• Work instruction:
For the word "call", state how many lines of the listing below contain it. Give the number and nothing more.

• Data excerpts:

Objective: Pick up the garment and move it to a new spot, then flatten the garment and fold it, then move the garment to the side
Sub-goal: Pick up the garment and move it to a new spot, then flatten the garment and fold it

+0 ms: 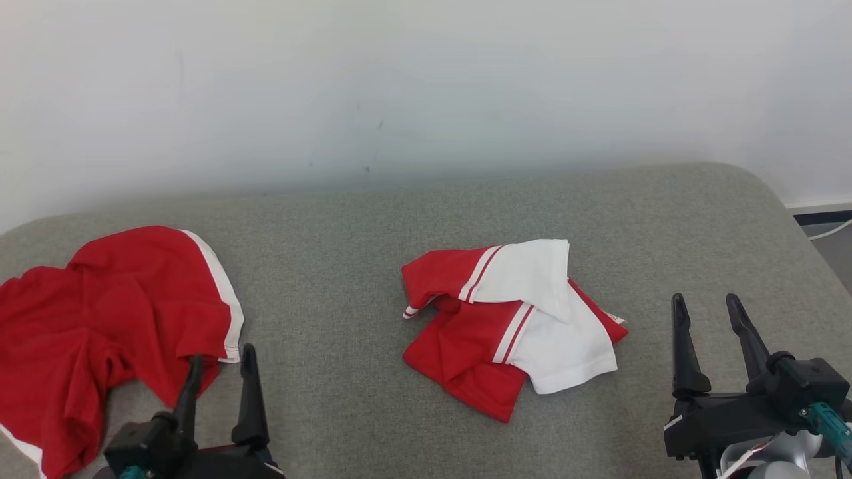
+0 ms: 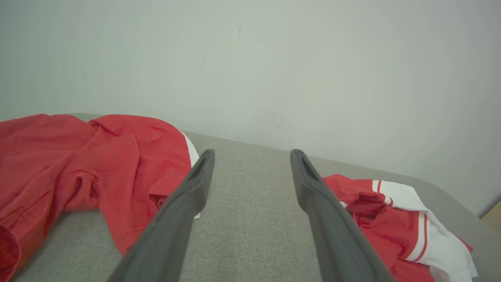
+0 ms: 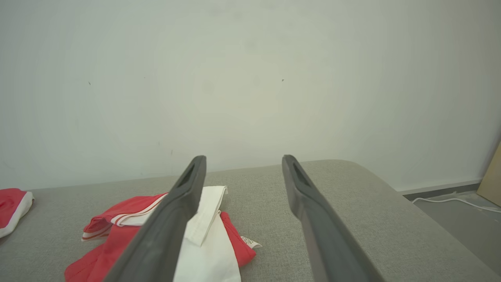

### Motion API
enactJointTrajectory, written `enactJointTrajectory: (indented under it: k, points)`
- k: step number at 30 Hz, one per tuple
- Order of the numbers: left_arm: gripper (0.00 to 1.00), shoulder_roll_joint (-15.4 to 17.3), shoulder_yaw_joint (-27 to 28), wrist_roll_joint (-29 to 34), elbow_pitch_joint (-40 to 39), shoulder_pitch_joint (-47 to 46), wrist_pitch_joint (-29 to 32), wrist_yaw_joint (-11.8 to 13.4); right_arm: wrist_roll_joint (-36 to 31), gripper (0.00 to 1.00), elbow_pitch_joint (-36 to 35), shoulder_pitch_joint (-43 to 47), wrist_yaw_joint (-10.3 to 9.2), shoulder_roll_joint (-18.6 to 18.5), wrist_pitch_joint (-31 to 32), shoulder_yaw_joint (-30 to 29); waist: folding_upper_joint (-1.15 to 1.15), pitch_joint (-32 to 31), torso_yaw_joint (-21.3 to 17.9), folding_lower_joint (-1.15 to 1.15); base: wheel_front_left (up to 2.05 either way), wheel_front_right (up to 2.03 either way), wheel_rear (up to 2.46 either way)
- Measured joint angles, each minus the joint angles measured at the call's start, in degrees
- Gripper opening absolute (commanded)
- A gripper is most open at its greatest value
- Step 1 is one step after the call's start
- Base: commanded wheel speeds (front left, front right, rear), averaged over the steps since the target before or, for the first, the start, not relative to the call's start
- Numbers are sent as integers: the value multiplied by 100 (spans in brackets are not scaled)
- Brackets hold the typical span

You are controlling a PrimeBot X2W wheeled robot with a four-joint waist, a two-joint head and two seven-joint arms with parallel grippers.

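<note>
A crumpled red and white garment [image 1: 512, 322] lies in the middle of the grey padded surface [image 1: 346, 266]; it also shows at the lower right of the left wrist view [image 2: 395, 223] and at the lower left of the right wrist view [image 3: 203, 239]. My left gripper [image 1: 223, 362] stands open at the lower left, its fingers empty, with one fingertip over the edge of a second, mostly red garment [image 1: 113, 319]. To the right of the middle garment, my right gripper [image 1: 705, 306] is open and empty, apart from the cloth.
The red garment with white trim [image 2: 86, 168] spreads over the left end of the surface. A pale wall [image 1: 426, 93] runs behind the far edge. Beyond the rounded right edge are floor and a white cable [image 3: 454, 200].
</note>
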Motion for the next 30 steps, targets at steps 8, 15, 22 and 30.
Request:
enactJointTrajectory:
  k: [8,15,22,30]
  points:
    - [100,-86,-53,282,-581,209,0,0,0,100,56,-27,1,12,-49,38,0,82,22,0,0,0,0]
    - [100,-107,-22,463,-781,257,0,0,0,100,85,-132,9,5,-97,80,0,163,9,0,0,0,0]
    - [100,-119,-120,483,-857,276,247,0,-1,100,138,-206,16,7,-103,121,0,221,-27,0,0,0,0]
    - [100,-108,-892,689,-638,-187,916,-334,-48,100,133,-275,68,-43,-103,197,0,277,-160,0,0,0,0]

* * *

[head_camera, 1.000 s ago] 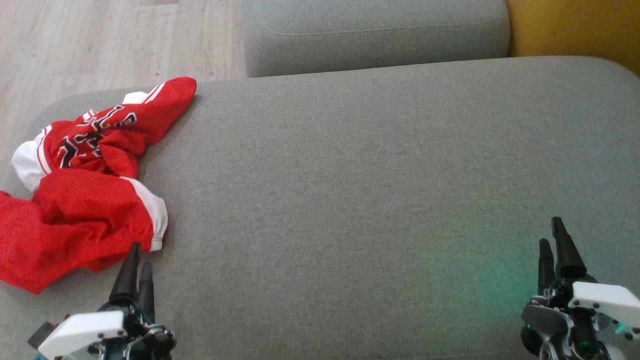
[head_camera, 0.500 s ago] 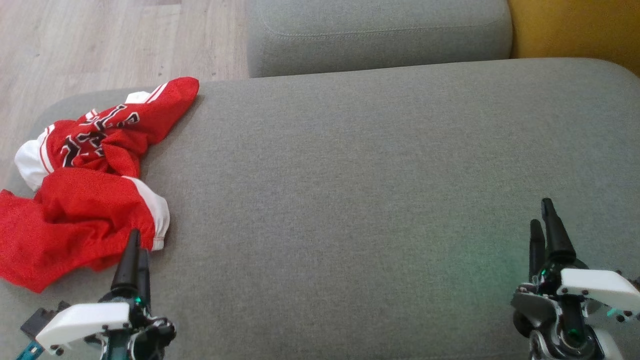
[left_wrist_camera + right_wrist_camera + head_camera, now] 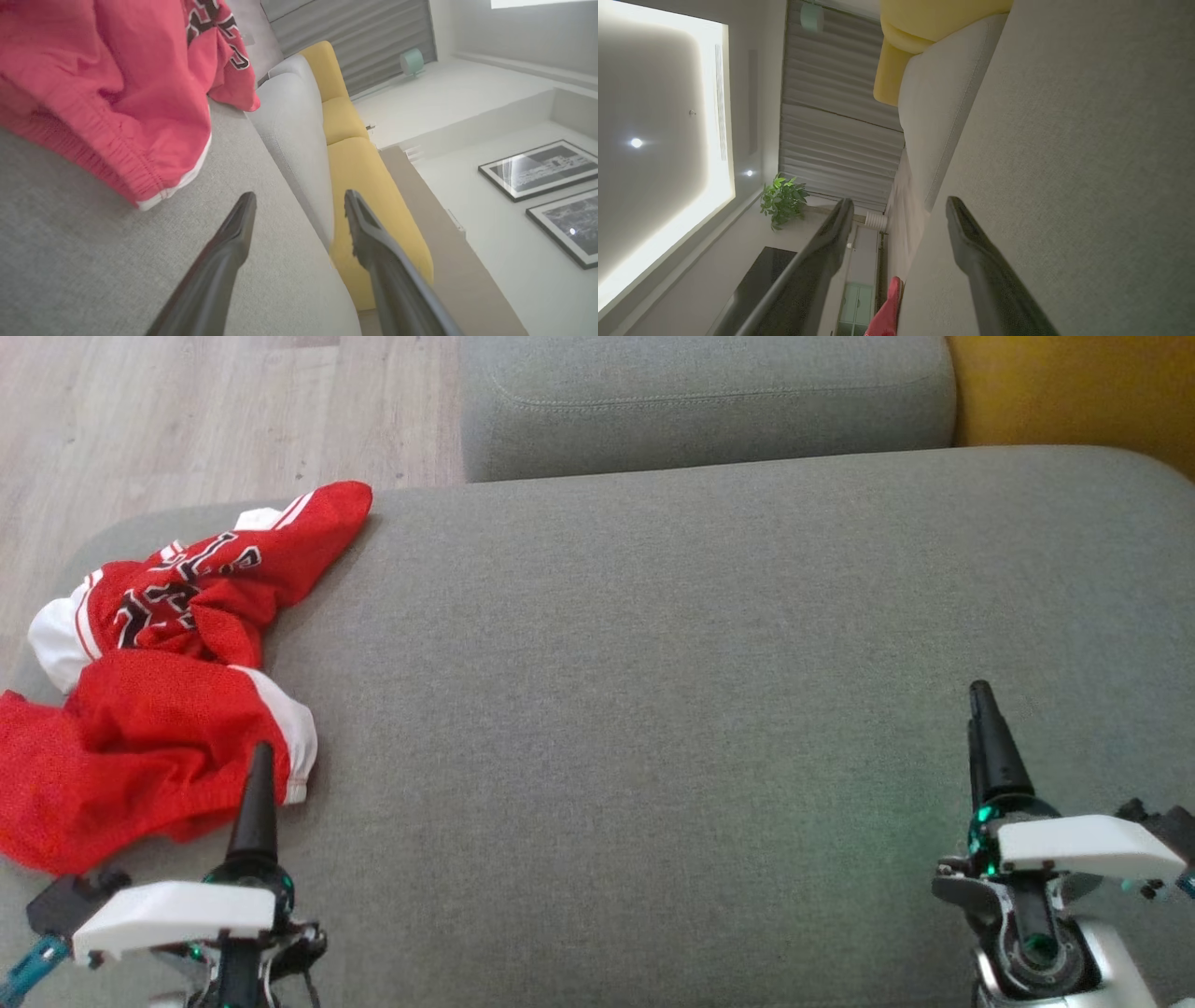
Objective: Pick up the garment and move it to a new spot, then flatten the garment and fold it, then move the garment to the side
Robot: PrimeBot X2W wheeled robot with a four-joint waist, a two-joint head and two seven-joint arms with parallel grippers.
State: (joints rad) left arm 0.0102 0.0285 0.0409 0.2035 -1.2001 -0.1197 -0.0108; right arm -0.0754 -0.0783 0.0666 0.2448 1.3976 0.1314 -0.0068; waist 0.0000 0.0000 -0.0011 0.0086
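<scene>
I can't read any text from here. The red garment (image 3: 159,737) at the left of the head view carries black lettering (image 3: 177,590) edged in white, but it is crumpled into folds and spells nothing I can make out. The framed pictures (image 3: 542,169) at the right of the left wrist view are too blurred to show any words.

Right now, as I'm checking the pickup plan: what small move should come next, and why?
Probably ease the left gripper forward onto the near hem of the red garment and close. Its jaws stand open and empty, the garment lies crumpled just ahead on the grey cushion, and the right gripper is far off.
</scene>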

• Response box:
3